《玉箫吹梦寒》分卷阅读24

    那中年喝得醉眼朦胧,也不知听到了没有。走在竹儿身前的青年好心提醒道:“他是咱们这儿出了名的落魄,也就定王爷心肠好不计较他来蹭吃蹭喝,莫小兄弟前途无量,还是莫要交错了人。”

    竹儿愣了愣,笑道:“多谢。”在他心里,那中年男子虽然落魄,却见识不凡,大江南北许多地方都去过,谈吐确实不俗了。再者说,能写出“安得广厦千万间,大庇天下寒士俱欢颜”的人,胸襟气度岂是等闲可比?

    那青年见竹儿不信,补充道:“他呀,几次科举不中,四处投名帖,偏偏诗文一股寒酸气,没有哪家权贵看得上眼。四十大几的人了,连自己的饭食都照顾不周全,更别谈妻儿的了,要说他爹也是官身呢,没少在他身上花心血,可惜给他的银子都被他四处游历给玩掉了。只是可惜了他家夫人,也曾是大家小姐的。如今放眼京城,就是他家亲戚都不屑得理会他了。”

    “他就不肯改变自己的诗风吗?”那中年诗文竹儿也听他念了一些,多半是言民间疾苦的,竹儿虽然涉世不深不曾了解,却也知道京城最忌讳这些了。哀啼哭号的,晦气丧气,也仿佛国之将倾,盛世不保。

    “谁知道他是固执呆傻得不肯,还是压根只写的出这些寒酸气的诗文。”那青年撇了撇嘴没心情探究,只是一味的催竹儿快走。
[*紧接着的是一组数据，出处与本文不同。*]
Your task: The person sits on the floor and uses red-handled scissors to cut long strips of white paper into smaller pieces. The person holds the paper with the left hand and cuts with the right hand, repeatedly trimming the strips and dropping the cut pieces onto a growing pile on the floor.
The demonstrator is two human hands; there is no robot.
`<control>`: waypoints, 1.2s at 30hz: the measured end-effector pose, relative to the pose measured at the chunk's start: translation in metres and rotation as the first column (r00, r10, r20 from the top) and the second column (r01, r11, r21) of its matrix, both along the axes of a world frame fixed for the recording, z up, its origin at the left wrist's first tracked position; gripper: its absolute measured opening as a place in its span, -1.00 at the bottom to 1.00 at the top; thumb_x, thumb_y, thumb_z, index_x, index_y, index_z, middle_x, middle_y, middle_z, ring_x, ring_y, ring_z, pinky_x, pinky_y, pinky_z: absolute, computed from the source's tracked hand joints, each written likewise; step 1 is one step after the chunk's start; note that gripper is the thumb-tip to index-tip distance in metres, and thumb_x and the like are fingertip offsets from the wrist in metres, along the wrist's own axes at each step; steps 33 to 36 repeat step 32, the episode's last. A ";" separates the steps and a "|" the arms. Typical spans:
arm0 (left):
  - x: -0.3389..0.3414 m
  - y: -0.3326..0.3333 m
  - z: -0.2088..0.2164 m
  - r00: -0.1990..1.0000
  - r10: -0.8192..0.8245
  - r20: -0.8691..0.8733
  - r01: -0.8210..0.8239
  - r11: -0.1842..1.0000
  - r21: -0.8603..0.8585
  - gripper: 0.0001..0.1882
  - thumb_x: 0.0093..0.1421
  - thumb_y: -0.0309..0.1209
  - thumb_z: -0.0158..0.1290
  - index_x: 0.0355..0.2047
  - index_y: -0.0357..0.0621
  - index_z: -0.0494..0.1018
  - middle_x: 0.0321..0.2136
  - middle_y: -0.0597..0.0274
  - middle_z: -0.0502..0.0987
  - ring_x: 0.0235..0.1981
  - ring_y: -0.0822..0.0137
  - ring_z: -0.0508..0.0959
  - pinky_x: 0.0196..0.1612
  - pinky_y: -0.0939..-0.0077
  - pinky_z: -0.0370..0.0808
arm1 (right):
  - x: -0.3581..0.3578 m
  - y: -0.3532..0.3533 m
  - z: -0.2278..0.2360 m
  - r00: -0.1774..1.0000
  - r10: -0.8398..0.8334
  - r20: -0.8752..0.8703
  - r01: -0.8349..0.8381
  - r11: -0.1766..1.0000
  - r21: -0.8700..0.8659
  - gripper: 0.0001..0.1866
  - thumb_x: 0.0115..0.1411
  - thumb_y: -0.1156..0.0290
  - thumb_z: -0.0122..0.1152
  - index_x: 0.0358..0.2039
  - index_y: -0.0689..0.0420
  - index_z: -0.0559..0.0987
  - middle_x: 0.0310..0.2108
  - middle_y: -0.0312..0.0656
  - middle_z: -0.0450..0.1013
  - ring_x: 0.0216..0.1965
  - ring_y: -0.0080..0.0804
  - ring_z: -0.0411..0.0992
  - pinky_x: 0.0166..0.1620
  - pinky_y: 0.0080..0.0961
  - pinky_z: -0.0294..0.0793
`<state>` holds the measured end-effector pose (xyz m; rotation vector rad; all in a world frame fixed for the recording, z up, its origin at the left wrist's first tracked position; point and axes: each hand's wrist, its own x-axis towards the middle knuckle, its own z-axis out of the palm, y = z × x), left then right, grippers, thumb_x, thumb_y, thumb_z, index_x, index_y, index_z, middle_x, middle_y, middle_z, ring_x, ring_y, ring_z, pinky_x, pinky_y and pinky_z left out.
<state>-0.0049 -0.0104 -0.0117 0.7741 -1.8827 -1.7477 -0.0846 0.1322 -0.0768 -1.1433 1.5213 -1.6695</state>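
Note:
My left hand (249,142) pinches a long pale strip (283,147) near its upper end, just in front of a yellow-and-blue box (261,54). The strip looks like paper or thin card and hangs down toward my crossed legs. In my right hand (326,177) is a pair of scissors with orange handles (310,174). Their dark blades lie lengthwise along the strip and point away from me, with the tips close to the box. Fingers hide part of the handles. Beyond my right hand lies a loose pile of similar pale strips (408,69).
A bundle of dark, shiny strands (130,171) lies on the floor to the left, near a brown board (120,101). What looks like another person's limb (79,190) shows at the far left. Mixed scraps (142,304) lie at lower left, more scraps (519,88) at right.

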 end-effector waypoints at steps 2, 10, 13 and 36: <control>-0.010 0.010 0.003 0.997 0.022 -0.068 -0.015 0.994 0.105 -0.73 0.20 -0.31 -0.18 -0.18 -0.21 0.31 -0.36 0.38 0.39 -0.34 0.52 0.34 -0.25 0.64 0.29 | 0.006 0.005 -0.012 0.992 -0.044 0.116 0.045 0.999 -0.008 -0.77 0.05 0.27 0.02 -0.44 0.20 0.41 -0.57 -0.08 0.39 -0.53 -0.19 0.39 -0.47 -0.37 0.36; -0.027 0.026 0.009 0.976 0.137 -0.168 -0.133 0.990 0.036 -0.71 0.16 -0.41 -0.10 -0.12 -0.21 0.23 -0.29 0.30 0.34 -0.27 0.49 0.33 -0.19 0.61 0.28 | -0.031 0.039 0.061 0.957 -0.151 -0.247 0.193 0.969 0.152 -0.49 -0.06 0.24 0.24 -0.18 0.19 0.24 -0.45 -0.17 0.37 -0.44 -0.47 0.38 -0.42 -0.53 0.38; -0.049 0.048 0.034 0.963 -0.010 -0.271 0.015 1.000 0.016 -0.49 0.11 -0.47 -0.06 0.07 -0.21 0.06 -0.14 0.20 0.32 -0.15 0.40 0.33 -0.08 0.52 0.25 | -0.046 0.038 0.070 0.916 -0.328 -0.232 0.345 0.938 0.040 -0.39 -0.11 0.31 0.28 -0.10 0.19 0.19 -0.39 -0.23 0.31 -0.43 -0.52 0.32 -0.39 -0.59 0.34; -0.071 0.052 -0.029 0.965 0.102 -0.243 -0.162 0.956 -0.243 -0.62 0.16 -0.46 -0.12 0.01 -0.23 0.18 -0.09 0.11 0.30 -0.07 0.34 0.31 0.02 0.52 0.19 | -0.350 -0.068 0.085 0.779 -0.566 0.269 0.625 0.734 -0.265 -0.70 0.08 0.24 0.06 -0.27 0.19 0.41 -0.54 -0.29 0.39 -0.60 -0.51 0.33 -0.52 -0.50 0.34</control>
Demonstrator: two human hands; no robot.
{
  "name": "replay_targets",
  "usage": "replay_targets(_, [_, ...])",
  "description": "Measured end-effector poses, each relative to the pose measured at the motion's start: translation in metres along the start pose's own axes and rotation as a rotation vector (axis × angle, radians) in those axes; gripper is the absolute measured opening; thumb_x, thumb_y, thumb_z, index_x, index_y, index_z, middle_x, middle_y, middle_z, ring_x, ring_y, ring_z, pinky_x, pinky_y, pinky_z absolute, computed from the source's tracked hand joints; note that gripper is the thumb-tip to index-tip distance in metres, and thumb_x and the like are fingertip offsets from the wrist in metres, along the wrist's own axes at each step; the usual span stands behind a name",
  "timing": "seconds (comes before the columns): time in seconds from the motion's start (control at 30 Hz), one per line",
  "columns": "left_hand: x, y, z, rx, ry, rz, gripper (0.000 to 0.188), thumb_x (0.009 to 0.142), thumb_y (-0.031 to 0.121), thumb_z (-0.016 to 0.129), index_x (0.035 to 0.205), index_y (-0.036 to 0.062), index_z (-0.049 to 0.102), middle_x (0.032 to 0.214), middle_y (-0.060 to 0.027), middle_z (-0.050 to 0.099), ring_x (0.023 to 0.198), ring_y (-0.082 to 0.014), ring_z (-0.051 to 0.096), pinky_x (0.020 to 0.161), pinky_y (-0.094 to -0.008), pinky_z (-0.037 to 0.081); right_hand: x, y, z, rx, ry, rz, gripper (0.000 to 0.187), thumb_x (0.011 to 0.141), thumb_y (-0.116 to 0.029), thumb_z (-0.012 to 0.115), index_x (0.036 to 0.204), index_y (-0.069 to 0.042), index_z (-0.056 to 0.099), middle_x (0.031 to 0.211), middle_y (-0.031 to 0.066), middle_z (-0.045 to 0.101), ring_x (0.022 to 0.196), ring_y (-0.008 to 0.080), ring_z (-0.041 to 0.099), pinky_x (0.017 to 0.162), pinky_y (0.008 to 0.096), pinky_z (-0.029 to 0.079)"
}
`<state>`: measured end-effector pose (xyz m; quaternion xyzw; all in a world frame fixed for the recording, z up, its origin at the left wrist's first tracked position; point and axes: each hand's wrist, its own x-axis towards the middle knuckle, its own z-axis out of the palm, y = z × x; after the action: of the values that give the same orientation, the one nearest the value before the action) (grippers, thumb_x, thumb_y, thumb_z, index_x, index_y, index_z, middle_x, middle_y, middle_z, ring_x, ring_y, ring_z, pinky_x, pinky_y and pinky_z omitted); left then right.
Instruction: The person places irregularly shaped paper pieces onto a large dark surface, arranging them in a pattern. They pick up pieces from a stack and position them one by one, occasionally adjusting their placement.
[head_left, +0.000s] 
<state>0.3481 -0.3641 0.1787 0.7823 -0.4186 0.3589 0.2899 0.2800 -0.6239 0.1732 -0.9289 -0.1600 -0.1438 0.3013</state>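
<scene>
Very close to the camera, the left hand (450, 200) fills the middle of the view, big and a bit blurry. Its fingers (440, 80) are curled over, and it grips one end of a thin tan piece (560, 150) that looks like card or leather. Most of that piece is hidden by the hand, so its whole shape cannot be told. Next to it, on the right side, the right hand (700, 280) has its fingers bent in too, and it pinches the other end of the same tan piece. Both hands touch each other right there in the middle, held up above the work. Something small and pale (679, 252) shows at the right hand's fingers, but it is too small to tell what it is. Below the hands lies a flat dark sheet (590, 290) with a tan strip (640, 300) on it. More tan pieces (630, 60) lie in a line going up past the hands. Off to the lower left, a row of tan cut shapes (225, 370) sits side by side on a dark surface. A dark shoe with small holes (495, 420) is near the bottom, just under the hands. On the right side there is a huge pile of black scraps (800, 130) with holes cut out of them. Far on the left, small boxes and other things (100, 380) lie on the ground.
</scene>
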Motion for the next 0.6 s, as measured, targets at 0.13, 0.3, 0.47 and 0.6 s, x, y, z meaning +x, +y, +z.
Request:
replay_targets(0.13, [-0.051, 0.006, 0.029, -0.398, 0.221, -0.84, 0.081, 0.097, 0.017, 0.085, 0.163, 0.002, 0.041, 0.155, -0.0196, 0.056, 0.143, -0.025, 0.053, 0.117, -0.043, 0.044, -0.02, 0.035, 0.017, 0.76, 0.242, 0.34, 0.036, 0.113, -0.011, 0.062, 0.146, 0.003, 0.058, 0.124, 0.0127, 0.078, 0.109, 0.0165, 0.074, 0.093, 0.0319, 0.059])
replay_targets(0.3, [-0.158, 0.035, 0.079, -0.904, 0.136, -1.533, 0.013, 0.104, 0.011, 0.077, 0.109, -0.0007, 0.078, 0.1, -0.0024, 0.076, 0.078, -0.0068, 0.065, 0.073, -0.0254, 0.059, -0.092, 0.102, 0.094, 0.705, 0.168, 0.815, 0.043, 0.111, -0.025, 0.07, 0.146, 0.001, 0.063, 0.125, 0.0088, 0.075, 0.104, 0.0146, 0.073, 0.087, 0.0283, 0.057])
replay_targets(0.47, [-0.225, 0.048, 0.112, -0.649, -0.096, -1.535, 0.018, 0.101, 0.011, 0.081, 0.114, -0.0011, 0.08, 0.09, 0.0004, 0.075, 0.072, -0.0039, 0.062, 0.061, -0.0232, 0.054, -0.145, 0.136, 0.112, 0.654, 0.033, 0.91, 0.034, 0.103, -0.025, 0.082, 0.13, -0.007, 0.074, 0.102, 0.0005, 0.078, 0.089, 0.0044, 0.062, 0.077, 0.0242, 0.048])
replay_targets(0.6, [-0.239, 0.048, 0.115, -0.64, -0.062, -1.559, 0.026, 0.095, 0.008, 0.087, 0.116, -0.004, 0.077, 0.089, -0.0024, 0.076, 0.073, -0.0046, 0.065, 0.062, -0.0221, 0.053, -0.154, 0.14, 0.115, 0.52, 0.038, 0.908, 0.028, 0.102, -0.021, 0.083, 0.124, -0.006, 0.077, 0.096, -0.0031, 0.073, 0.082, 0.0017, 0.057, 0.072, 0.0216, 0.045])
    竹儿微微一愣,回头看向坐在那里独自饮酒的中年,寒酸落魄的仰头饮酒,却不知为什么眸子深处有一种清明与孤独。这里是定王爷的宴会,宴请京城名流士子,大家成群的一起聊天作诗,他那孑然一身的影子显得愈发孤独寂寥。没有人理会他,所有人只当他是个混吃混喝的落魄书生,连亲人都不屑他不理他,他的心里,想必是极其苦闷的吧?

    “快点儿!”不远处的青年在催促,竹儿收拾了心情,应道:“好,就来了!”

    潺潺小溪边已经坐满了人,靠近前方给竹儿留了一个位置。竹儿抱歉的拱了手,洒然席地而坐。文人士子相聚,无非就是饮酒吟诗,竹儿是第一次参加这样的聚会,面对各种好奇的目光,却也坦然从容。

    不远处一个少年惊慌的打马而来,口中呼喝,“不好了,舜青遇到了黑熊!”众人均是一怔,就有去通知王府护卫的。竹儿眼见来人焦急,知道情况紧急,也顾不得许多,翻身上了一匹马喝道:“你带路!”

    “你?!”少年仿佛不可置信一般问道,眼前的孩子就是传闻中的神童吧?他多大?十二岁?十三岁?

    竹儿自信的一抖缰绳,快速的向山上围场飞奔而去,回身三箭正中三片枫叶,呼吸间的功夫就跑得远了,只听到他清朗的笑声,“快些跟上!”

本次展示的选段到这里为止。